Re: first-class conflicts?

Martin von Zweigbergk <martinvonz@xxxxxxxxxx> · Sat, 11 Nov 2023 23:05:19 -0800

On Fri, Nov 10, 2023 at 1:41 PM Elijah Newren <newren@xxxxxxxxx> wrote:
>
> Hi Martin,
>
> On Wed, Nov 8, 2023 at 10:23 AM Martin von Zweigbergk
> <martinvonz@xxxxxxxxxx> wrote:
> > On Tue, Nov 7, 2023 at 11:31 PM Elijah Newren <newren@xxxxxxxxx> wrote:
> > > On Tue, Nov 7, 2023 at 9:38 AM Martin von Zweigbergk
> > > <martinvonz@xxxxxxxxxx> wrote:
> > > >
> [...]
> > > I am curious more about the data you do store.  My fuzzy memory is
> > > that you store a commit header involving something of the form "A + B
> > > - C", where those are all commit IDs.  Is that correct?
> >
> > We actually store it outside the Git repo (together with the "change
> > id"). We have avoided using commit headers because I wasn't sure how
> > well different tools deal with unexpected commit headers, and because
> > I wanted commits to be indistinguishable from commits created by a
> > regular Git binary. The latter argument doesn't apply to commits with
> > conflicts since those are clearly not from a regular Git binary
> > anyway, and we don't allow pushing them to a remote.
> >
> > >  Is this in
> > > addition to a normal "tree" header as in Git, or are one of A or B
> > > found in the tree header?
> >
> > It's in addition. For the tree, we actually write a tree object with
> > three subtrees:
> >
> > .jjconflict-base-0: C
> > .jjconflict-side-0: A
> > .jjconflict-side-1: B
> >
> > The tree is not authoritative - we use the Git-external storage for
> > that. The reason we write the trees is mostly to prevent them from
> > getting GC'd.
>
> Oh, that seems like a clever way to handle reachability and make sure
> the relevant trees are automatically included in any pushes or pulls.
>
> > Also, if a user does `git checkout <conflicted commit>`,
> > they'll see those subdirectories and will hopefully be reminded that
> > they did something odd (perhaps we should drop the leading `.` so `ls`
> > will show them...). They can also diff the directories in a diff tool
> > if they like.
>
> Oh, so they don't get a regular top-level looking tree with
> possibly-conflicted-files present? Or is this in addition to the
> regular repository contents?

They get a regular tree with conflict markers if they use `jj
checkout`, but not if they use `git checkout`.
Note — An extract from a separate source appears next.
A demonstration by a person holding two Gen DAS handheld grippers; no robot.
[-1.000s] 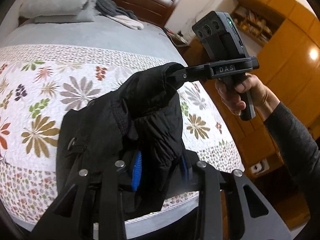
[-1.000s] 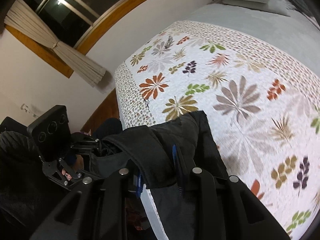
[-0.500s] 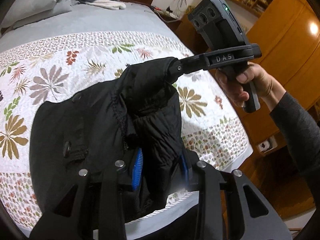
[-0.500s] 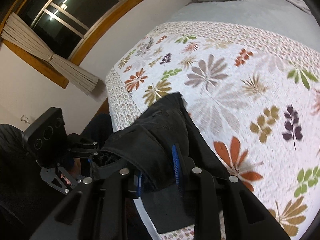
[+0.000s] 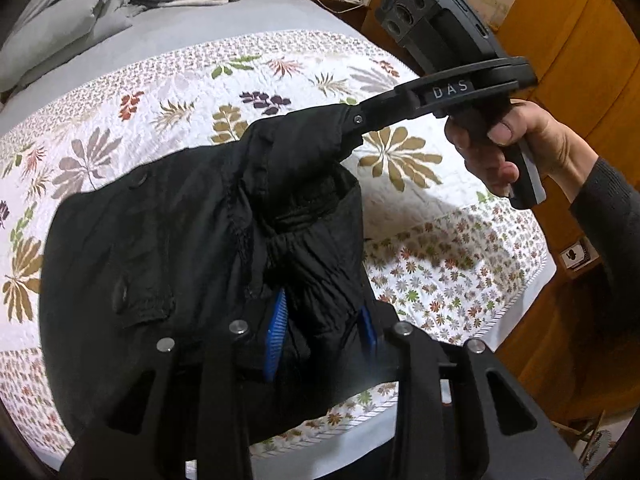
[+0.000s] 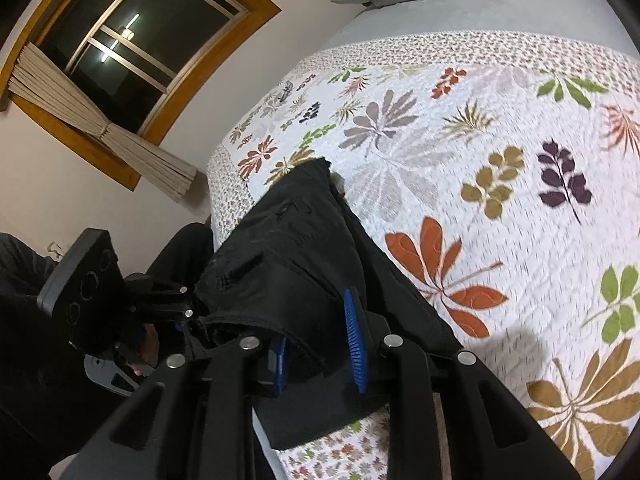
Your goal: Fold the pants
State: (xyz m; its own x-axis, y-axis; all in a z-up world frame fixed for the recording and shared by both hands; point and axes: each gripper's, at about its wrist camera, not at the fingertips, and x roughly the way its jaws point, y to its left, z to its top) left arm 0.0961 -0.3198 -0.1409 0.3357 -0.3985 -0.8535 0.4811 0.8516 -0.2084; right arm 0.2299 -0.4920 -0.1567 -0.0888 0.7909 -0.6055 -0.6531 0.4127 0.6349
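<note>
Both grippers, left gripper (image 5: 324,332) and right gripper (image 6: 320,344), have their fingers clamped on the waistband of the black padded fabric pants (image 5: 168,240), draped over the floral quilted bed (image 5: 420,208). Looks like the spreading-out step; next, lay them flat before folding.

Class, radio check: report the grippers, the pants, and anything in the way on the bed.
Left gripper and right gripper both shut on black pants. Pants partly draped on quilt. Nothing in the way on the quilt nearby.

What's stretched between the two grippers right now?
The black pants, bunched, span from the left gripper to the right gripper; the left wrist view shows it.
</note>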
> If in addition, are you worried about
> users ever creating real entries named ".jjconflict-base-<N>" in their
> repository?

I'm not worried about that since it's not the source of truth, so at
most they waste some time.

By the way, if the user did use `git checkout` and got those
`.jjconflict-*` directories in the working copy, and then ran a `jj`
command afterwards, then jj would think that the conflict was resolved
by replacing the conflicted paths (and all other paths!) by those
`.jjconflict-*` directories :) The user would probably realize their
mistake pretty quickly and run `jj abandon` to discard those changes.

>
> > >  I think you said there was also the
> > > possibility for more than three terms.  Are those for when a
> > > conflicted commit is merged with another branch that adds more
> > > conflicts, or are there other cases too?  (Octopus merges?)
> >
> > Yes, they can happen in both of those cases you mention. More
> > generally, whenever you apply a diff between two trees onto another
> > tree, you might end up with a higher-arity conflict. So merging in
> > another branch can do that, or doing an octopus merge (which is the
> > same thing at the tree level, just different at the commit level), or
> > rebasing or reverting a commit.
> >
> > We simplify conflicts algebraically, so rebasing a commit multiple
> > times does not increase the arity - the intermediate parents were both
> > added and removed and thus cancel out. These simple algorithms for
> > simplifying conflicts are encapsulated in
> > https://github.com/martinvonz/jj/blob/main/lib/src/merge.rs. Most of
> > them are independent of the type of values being merged; they can be
> > used for doing algebra on tree ids, content hunks, refs, etc. (in the
> > test cases, we mostly merge integers because integer literals are
> > compact).
>
> It's done on content hunks as well?  That's interesting.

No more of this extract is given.